▶ **THE TASK**: Would you please retype, exactly, the lines of the listing below between the line with "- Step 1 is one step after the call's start" and the line with "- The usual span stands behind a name", inclusive?

▶ **RECORDS SUPPLIED**:
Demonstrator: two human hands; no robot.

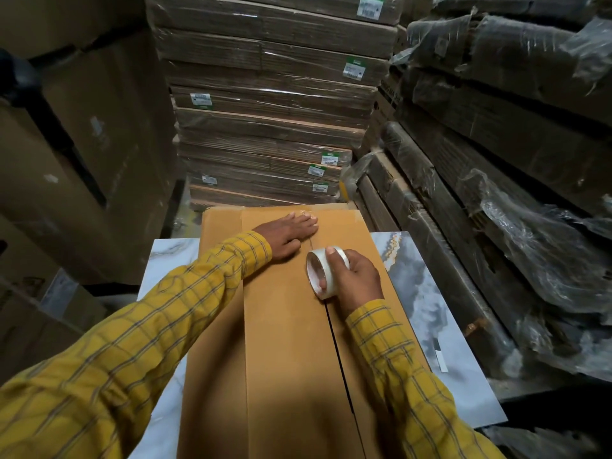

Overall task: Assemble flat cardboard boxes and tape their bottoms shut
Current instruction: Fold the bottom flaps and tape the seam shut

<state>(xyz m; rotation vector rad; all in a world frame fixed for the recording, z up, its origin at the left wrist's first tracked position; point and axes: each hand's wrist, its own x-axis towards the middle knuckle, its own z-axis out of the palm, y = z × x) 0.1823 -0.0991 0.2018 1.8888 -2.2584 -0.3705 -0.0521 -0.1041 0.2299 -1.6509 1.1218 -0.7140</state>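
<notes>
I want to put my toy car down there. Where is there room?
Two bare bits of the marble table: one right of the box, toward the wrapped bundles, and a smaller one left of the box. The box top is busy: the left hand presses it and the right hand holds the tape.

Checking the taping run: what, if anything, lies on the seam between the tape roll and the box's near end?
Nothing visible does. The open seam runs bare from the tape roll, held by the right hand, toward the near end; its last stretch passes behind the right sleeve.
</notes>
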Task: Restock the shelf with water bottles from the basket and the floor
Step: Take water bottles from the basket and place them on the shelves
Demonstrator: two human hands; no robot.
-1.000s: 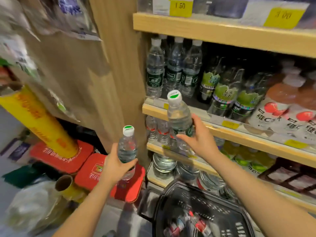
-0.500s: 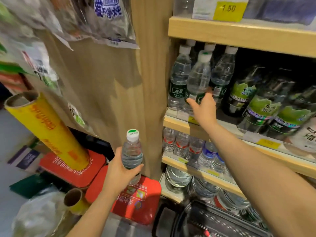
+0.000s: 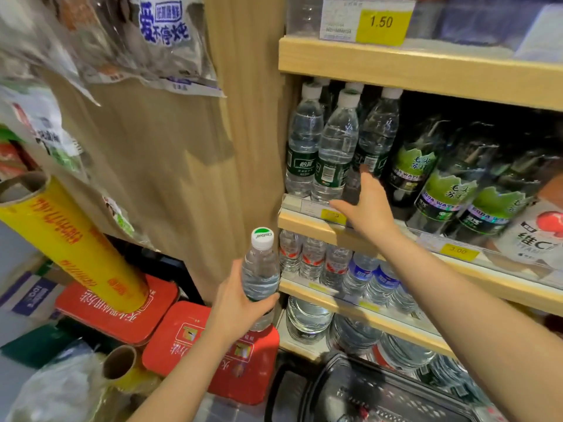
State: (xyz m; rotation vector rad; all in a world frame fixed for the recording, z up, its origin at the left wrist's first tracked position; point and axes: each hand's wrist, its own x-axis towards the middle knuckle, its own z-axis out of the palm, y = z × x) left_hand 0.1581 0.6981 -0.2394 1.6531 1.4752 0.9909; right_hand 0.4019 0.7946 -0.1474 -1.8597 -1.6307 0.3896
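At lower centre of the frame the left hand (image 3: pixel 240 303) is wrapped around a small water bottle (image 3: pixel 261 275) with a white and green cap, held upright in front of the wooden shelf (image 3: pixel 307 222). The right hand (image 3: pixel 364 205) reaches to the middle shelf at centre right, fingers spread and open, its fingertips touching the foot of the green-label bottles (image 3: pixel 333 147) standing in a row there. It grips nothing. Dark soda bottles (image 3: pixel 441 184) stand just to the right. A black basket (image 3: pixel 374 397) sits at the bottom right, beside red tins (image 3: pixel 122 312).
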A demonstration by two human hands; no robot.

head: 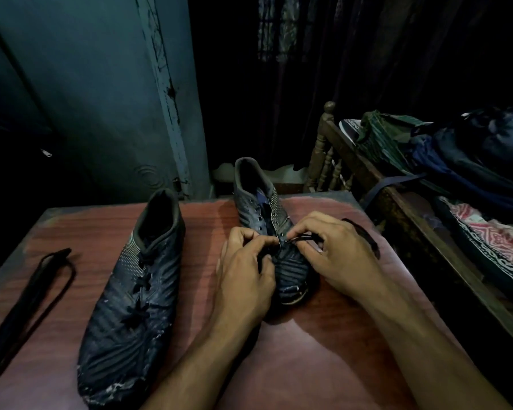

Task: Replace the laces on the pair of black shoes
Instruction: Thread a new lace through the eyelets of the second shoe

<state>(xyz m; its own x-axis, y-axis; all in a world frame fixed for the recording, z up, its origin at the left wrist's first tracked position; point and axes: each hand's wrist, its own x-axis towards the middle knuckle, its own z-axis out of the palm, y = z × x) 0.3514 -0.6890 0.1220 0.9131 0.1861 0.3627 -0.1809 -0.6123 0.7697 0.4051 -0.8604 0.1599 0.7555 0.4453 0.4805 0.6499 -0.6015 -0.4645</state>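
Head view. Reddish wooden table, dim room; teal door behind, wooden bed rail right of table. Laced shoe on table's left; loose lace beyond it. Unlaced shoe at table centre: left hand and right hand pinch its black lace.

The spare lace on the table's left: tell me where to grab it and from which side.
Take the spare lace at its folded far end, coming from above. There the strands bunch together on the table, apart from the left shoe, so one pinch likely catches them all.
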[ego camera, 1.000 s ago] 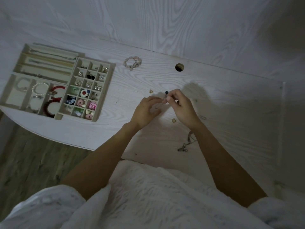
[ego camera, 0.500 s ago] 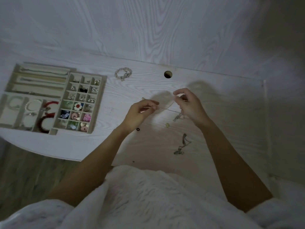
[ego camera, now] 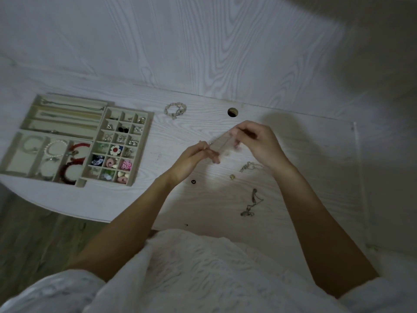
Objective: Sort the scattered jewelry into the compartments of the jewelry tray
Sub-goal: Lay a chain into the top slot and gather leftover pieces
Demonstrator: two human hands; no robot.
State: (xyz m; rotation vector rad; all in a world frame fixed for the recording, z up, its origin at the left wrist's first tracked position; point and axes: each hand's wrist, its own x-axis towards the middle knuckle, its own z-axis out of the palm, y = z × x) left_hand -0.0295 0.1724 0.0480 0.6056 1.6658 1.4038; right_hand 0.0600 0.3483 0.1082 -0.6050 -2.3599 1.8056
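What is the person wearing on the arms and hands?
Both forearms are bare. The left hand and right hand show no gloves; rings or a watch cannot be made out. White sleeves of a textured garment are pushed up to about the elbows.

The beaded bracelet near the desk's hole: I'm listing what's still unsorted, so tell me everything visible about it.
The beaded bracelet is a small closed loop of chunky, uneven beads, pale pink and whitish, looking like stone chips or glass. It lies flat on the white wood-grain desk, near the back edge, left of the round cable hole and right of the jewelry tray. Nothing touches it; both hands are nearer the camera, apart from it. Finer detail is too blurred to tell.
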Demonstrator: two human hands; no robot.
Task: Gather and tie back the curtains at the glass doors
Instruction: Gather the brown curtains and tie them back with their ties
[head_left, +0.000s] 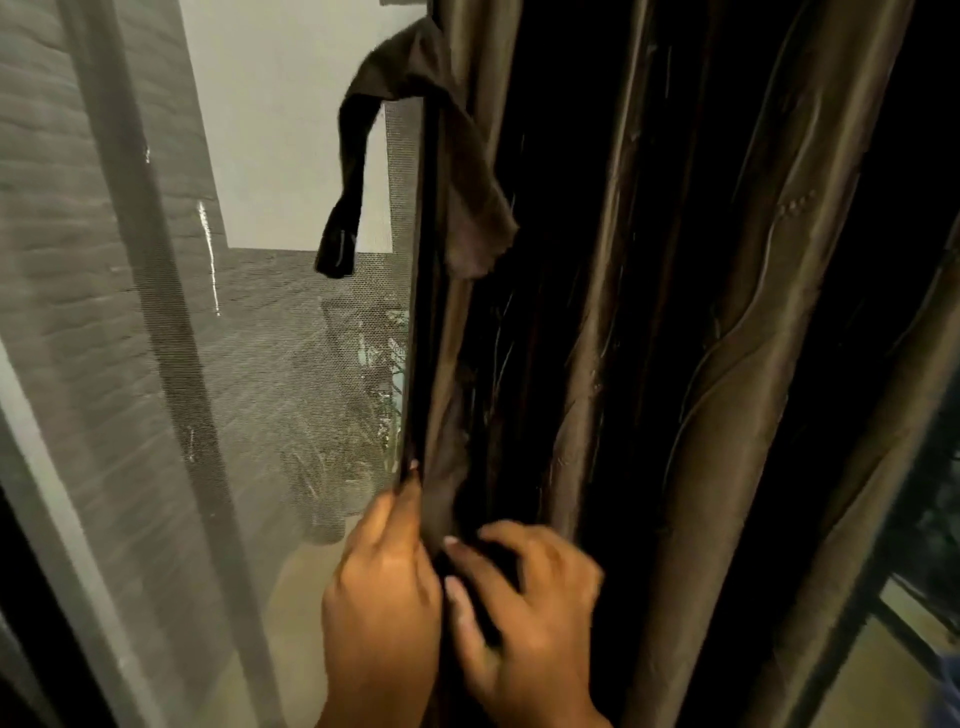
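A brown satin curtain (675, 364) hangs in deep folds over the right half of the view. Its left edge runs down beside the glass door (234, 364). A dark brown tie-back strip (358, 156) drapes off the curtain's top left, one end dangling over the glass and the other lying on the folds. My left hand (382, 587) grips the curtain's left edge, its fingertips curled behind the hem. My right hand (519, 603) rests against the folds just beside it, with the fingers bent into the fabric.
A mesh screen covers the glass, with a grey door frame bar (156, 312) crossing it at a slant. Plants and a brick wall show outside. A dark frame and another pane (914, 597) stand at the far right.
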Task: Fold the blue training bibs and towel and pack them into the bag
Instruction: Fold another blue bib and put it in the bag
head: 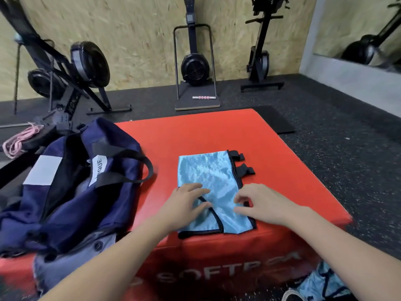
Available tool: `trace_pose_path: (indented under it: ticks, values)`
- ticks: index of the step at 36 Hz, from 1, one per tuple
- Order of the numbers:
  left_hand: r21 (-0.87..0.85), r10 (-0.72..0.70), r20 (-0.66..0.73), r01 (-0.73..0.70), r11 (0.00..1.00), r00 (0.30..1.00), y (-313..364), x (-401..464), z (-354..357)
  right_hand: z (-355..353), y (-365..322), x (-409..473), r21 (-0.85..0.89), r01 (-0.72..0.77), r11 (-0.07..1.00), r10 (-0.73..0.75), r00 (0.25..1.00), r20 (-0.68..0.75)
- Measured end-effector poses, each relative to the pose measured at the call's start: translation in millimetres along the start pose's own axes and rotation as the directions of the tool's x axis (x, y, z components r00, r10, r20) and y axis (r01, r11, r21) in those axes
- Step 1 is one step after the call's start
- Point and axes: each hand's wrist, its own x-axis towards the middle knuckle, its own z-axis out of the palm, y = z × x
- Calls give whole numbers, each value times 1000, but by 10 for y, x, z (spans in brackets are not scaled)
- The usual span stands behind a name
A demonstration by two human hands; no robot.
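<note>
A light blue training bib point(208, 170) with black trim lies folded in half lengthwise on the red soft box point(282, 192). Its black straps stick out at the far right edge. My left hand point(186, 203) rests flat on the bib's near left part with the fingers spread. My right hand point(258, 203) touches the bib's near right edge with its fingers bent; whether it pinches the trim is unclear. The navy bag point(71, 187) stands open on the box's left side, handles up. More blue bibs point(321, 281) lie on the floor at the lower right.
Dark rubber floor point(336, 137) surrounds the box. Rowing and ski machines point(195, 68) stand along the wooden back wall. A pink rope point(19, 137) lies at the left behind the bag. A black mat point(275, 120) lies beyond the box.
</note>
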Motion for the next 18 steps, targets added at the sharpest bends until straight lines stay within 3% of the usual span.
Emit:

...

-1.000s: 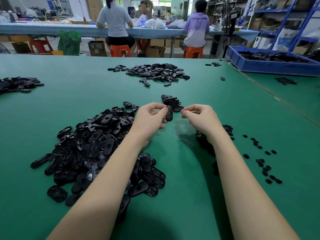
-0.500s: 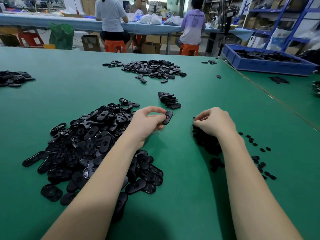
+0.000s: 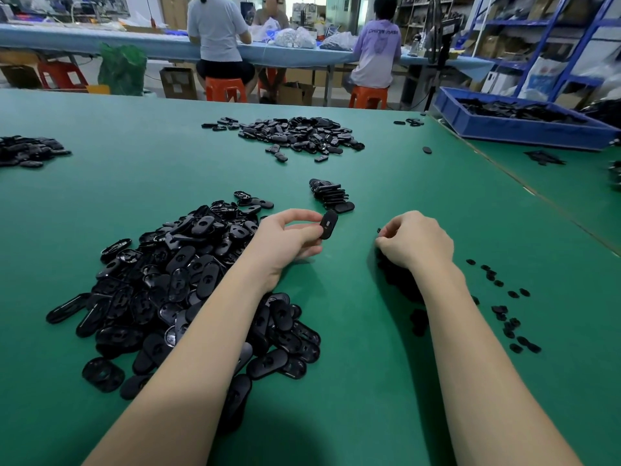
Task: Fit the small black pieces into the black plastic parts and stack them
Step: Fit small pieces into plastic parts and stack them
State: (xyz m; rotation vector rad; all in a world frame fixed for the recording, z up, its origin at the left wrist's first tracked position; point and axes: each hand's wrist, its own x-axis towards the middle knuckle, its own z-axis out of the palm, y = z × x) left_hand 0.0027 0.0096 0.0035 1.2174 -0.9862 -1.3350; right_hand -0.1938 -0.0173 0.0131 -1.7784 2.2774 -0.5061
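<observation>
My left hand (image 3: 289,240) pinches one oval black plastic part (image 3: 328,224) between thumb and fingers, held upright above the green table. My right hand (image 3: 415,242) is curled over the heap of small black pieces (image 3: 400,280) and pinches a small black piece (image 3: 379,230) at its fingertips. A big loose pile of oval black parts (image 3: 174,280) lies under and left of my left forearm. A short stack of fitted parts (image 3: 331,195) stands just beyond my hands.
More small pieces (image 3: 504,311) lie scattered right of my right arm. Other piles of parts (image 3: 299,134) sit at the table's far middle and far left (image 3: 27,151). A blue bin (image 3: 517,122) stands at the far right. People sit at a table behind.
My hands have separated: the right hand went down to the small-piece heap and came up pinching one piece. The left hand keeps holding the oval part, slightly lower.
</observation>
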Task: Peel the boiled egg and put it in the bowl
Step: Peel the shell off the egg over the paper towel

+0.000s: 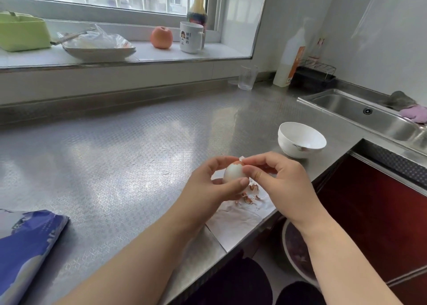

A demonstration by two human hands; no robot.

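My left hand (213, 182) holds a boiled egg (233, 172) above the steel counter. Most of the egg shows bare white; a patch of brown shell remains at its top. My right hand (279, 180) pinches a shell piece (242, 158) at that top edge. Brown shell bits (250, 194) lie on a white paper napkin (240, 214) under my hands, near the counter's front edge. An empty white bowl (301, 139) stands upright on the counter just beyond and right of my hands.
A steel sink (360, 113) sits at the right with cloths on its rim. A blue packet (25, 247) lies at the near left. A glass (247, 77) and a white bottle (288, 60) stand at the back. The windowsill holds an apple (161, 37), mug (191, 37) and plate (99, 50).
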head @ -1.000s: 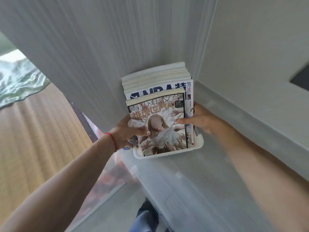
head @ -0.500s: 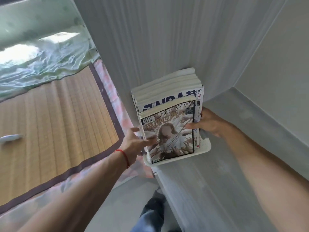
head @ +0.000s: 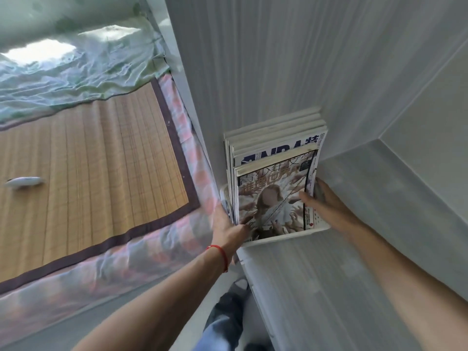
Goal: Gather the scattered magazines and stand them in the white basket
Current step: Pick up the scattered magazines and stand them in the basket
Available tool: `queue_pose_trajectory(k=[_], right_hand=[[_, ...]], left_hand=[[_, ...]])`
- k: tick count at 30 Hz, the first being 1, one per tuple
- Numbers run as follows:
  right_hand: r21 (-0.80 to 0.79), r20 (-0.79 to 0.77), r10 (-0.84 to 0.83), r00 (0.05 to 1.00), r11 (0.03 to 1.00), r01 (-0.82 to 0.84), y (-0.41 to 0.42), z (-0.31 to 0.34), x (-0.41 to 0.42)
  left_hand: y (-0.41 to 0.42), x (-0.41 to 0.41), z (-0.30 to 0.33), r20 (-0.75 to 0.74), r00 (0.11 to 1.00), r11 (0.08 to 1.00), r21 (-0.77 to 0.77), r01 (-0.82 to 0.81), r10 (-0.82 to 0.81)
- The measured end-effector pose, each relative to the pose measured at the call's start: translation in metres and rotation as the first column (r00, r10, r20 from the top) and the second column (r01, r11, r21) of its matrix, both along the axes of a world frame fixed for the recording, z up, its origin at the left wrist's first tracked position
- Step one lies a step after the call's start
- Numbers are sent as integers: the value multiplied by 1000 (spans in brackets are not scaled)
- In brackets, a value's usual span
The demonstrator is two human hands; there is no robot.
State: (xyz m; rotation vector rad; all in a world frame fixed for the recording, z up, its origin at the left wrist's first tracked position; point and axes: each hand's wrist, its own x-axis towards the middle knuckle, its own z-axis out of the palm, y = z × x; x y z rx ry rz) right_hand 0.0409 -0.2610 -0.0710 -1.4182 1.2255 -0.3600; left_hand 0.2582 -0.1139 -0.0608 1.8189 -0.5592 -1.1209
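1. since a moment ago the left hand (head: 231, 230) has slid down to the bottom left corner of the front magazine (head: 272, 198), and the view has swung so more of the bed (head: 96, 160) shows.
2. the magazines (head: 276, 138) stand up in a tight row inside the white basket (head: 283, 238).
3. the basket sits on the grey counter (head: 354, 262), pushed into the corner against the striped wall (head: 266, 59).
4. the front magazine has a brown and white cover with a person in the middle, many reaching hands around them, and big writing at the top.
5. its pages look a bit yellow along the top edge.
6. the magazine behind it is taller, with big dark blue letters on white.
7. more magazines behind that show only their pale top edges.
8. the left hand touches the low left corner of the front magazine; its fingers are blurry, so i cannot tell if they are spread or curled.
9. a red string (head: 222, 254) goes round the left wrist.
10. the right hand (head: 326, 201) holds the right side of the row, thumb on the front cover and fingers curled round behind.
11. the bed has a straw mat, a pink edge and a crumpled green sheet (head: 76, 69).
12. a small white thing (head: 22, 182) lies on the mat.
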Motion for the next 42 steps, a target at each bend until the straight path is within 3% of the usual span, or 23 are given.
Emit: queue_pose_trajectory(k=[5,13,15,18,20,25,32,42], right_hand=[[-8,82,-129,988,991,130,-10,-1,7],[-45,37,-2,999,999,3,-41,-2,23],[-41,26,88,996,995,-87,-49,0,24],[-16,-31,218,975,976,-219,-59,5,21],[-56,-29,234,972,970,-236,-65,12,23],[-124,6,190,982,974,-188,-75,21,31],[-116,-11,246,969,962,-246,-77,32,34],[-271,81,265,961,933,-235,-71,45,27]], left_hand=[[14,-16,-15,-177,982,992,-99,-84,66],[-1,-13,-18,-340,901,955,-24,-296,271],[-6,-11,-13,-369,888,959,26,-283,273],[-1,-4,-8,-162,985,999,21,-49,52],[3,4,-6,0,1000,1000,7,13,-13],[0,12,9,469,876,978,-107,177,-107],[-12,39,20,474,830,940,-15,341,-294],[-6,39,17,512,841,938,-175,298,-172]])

▶ **WRITTEN RESPONSE**:
- Step 1 is one step after the call's start
- Point and axes: each hand's wrist, its own x-axis towards the middle knuckle, its own z-axis out of the palm, y = z × x
- Calls give whole numbers, each value times 1000, but by 10 for y, x, z (spans in brackets are not scaled)
- The usual span stands behind a name

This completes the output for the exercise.